As he sees it, many feminists talk about the glass ceiling, while conveniently ignoring the glass cellar that traps their brothers, fathers, sons and husbands – or should that be partners, he asked? A Western culture sadly afflicted in the past by misogyny was now one afflicted by a strident culture of misandry – both equally intolerable.

“But as Herb said, if it can’t go on, it won’t. The thing is, most of the ‘success’ of gender feminism in the late 20th century has been the result of substituting men with the state: as employer, provider and defender. Ergo, Peak Government means Peak Feminism. Again, it won’t be pretty after the peak has past”, he promised.

In describing his third peak, he locked horns with the arch-priest of individualism, Abraham Maslow, in a full frontal assault. Maslow, an American psychologist, was at the centre of an unprecedented global revolution in values, culture and behaviour which took place over 50 years ago. Maslow’s description of the human “hierarchy of needs” said that security and sustenance were at the bottom while “self-actualisation” was at the top.

Abraham Maslow

“All very hippy, all very self-centred,” O’Neill said, “but a perfect charter for the radical liberal agenda of autonomy and individualism that has swept the world over the past fifty years. And also very wrong: we now know that the deepest psychological drivers of people relate to bonding, parenting and belonging.”

At this point O’Neill opts to read the glass of water as half-full rather than half-empty and states his optimistic belief that we have now reached the point of “peak individualism”. The tide which began to sweep over us form the 1960s onwards is now ebbing – along with “peak government” and “peak feminism” – because of “our ageing populations; the emergence of new types of communities and networks; and the resurgence of an older, deeper wisdom about what makes life meaningful and worthwhile.

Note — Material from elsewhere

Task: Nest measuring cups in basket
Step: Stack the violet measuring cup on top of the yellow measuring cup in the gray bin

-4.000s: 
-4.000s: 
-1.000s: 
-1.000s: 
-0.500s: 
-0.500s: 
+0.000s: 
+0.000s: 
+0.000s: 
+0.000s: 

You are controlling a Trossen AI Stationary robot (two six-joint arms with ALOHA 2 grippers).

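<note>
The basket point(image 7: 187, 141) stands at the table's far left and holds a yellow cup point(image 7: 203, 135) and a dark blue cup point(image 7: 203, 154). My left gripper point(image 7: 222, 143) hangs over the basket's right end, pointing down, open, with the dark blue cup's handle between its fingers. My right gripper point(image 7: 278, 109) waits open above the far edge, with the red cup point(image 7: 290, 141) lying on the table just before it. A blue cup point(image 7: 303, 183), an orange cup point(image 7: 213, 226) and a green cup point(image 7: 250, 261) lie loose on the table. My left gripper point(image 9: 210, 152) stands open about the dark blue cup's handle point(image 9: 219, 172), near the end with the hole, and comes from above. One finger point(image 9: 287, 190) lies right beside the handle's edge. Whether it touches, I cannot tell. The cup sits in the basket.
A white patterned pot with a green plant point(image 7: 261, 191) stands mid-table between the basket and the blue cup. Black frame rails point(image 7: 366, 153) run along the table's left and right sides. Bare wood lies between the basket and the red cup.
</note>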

And it isn’t self-actualisation.”

O’Neill then suggests that if we are to realise the opportunity for positive change which our descent from these peaks presents to the institution of marriage, the family – and as consequence, our society – three things will have to happen.

Firstly, men will have to find their purpose again. Unemployment among young men throughout the world is the biggest threat to the future of marriage bar none, he said.

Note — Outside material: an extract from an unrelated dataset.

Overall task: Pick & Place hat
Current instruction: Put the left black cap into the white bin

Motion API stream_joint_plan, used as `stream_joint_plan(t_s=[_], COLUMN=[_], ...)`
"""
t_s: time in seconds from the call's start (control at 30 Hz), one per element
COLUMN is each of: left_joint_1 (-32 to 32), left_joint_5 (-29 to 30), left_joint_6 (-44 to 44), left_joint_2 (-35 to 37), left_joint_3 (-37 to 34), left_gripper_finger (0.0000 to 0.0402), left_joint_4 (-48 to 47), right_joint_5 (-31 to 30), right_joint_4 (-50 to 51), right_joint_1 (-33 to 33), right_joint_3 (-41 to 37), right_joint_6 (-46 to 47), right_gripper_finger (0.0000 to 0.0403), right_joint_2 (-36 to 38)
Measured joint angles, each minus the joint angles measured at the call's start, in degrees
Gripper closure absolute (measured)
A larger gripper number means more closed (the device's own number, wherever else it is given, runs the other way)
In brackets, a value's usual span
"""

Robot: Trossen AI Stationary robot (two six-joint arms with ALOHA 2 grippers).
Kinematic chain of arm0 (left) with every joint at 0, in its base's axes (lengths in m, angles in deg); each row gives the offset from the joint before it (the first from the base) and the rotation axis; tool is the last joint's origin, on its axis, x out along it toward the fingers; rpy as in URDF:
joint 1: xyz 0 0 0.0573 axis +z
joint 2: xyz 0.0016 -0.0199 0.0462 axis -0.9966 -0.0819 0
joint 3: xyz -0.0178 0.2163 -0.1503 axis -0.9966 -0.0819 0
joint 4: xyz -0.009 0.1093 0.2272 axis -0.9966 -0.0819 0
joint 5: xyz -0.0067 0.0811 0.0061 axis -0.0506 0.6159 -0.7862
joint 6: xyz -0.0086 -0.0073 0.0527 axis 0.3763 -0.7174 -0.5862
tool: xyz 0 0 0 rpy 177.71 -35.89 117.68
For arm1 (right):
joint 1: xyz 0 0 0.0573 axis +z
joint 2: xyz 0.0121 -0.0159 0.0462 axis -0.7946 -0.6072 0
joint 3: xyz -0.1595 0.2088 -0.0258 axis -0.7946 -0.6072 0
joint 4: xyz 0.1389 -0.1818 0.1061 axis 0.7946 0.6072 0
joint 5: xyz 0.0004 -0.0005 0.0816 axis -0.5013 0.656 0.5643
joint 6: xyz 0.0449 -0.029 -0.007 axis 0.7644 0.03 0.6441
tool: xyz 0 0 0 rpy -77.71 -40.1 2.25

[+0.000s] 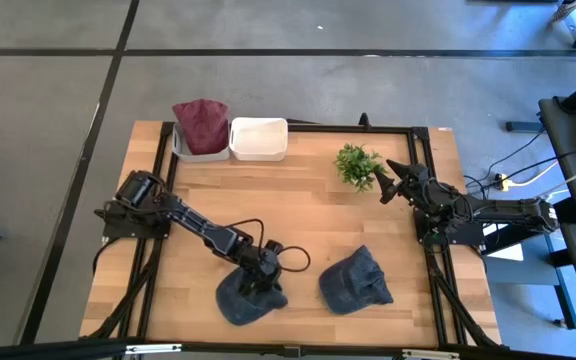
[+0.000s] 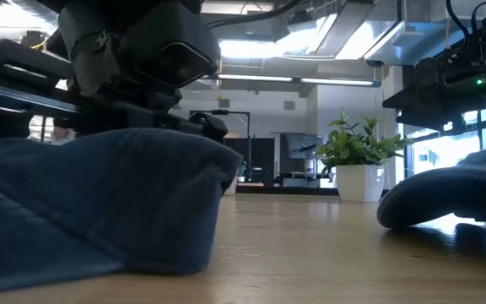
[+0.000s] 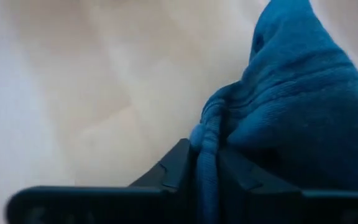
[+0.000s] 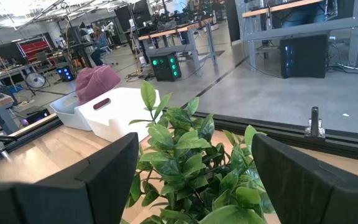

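Note:
Two dark blue hats lie near the table's near edge: one (image 1: 246, 297) left of centre, under my left gripper (image 1: 258, 283), and one (image 1: 356, 284) to its right, resting on its rim. The low view shows the left hat (image 2: 99, 211) large and close, the other hat (image 2: 454, 196) at the right. My left gripper (image 3: 207, 180) is shut on the left hat's edge. My right gripper (image 4: 194, 168) is open, waiting by the right edge, pointing at the small plant (image 1: 356, 164). My left gripper pinches a bunched fold at the hat's edge (image 3: 207, 134) between its two fingers (image 3: 178, 167), coming from above and pointing down. The hat still rests on the table. How many layers sit between the fingers, I cannot tell.
Two white bins stand at the far edge: one (image 1: 200, 150) holds a dark red hat (image 1: 202, 124), the other (image 1: 259, 138) shows nothing inside. A potted plant (image 4: 191, 155) stands right of centre, just before my right gripper. Bare wood lies mid-table.

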Motion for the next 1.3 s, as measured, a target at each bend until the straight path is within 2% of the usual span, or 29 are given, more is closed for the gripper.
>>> stream_joint_plan(t_s=[0.1,0.33,0.53,0.6,0.77,0.9,1.03,1.2,1.3], left_joint_1=[1.13,5.52,11.66,14.21,22.4,31.25,39.57,48.53,52.16], left_joint_5=[2.82,14.74,25.45,29.44,37.83,37.04,34.4,22.77,18.73], left_joint_6=[0.05,7.54,11.43,10.13,-0.15,-8.44,-9.7,-11.07,-11.2], left_joint_2=[2.89,13.45,24.5,28.31,36.05,39.01,39.36,37.92,35.87], left_joint_3=[-0.18,-0.13,-0.05,-0.01,0.06,0.09,0.15,0.17,0.17], left_gripper_finger=[0.0387,0.0382,0.0387,0.0386,0.0386,0.0386,0.0386,0.0386,0.0386], left_joint_4=[-2.72,-11.65,-12.88,-12.7,-9.64,-3.08,3.47,3.94,4.31], right_joint_5=[0.0,0.02,0.02,0.02,0.02,0.0,0.0,0.0,-0.02], right_joint_4=[0.02,0.0,0.0,0.0,0.0,0.0,0.0,0.02,0.0], right_joint_1=[0.0,0.0,0.01,-0.02,-0.01,-0.01,-0.02,-0.01,-0.02], right_joint_3=[0.0,0.0,0.0,0.0,0.0,0.0,0.01,0.0,0.0], right_joint_6=[0.0,0.15,0.2,0.17,0.06,0.04,0.03,0.0,-0.04], right_gripper_finger=[0.0089,0.0089,0.0089,0.0089,0.0089,0.0089,0.0089,0.0089,0.0089], right_joint_2=[0.02,0.01,0.02,0.0,0.0,0.0,0.01,0.02,0.0])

“It is also the biggest barrier in the way of our future wellbeing as a society. No civilised society can survive without the engagement, commitment and support of its young men. And right now we are failing an entire generation of young men throughout the Western world. Nor will men be civilised without the pre-requisites that historically have given them purpose and identity, namely: a job, a wife and a child – preferably in that order!”

Secondly, women, for their part must ‘woman up’

“we are all familiar with the call for men to ‘man up’ when the circumstances call for it. We’re less familiar with the call for women to ‘woman up’. Just as civilisation has no future without its men, so the family has no future without the engagement, commitment and support of its young women. Women have been profoundly misled by radical feminism, by the myth that they can be happy and fulfilled by a career that provides financial independence, making men and marriage optional. It doesn’t. The bottom line is that the family will only be saved by young women realising that marriage and motherhood are more important than a career.”

Thirdly, people of faith and Christians in particular must go on the offensive. While fifty years, he said, is a long time for a human being it is but a mere blink in historical time. Institutions like the Christian churches can and should take a longer term view of the future.

“Peak Government, Peak Feminism, and Peak Individualism”, he warned, “will unleash new forces in the world, not all of them benign. But it will also open up new spaces for organisations like the Catholic Church and other faiths (including Muslims) to use their wisdom, authority and resources to provide guidance and inspiration through the turbulent times ahead.”

He concluded by declaring that marriage and parenthood are as relevant to our wellbeing today as they were fifty years ago – or 2,000 years ago for that matter – and that marriage will be even more important to our wellbeing in the “post-peak” future we are now entering.